HOW TO COMPLETE THIS TASK » Among the entries below, count each line holding the word "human". Write only the number.

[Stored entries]
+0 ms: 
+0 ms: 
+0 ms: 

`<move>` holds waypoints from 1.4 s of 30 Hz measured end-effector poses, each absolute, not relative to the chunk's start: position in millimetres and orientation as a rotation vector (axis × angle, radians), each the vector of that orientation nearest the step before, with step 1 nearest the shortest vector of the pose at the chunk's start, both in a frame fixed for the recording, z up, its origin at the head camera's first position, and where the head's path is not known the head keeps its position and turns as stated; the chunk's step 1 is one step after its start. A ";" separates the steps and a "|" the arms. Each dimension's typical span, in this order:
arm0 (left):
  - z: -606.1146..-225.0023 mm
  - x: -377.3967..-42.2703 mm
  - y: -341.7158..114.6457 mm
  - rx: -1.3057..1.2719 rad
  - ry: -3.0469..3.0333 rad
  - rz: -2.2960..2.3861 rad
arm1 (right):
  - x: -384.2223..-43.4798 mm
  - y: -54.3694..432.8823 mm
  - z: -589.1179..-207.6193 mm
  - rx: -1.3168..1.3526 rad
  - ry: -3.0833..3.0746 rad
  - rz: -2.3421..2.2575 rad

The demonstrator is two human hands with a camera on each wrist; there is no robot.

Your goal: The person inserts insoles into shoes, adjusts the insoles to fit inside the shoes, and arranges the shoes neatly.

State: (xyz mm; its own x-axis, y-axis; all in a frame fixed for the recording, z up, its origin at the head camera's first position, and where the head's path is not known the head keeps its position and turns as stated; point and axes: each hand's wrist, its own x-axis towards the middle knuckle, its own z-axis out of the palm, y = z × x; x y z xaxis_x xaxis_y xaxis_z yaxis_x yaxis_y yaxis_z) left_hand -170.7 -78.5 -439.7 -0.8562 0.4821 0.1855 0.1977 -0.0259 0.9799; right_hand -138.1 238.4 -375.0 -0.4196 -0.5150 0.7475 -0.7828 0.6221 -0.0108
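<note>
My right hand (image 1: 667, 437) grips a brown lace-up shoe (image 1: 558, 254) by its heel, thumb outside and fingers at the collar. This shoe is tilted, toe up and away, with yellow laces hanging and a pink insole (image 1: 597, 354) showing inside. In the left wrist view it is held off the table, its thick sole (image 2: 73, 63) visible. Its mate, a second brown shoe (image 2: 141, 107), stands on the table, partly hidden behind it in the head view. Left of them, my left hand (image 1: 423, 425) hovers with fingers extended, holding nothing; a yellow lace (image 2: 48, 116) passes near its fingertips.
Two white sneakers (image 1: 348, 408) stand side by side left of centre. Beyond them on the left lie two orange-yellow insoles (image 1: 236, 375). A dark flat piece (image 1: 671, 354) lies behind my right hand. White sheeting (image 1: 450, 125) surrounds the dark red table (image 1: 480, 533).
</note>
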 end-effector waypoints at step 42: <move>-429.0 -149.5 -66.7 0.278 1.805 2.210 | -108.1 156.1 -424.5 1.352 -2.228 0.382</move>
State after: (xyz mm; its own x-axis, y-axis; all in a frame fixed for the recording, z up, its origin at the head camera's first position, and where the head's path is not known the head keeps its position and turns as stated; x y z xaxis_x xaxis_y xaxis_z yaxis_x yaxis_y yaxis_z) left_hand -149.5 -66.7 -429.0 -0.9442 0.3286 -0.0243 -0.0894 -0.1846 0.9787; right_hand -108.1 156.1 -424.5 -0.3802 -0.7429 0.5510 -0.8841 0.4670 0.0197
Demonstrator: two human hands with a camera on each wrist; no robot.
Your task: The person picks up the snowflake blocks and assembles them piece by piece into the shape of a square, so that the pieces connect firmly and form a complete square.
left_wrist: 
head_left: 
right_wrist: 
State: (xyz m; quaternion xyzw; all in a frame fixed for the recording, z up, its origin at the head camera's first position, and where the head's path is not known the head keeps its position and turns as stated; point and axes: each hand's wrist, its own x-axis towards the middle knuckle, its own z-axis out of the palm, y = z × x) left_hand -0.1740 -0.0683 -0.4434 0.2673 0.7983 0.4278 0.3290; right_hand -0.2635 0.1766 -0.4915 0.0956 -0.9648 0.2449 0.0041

REPLY » 2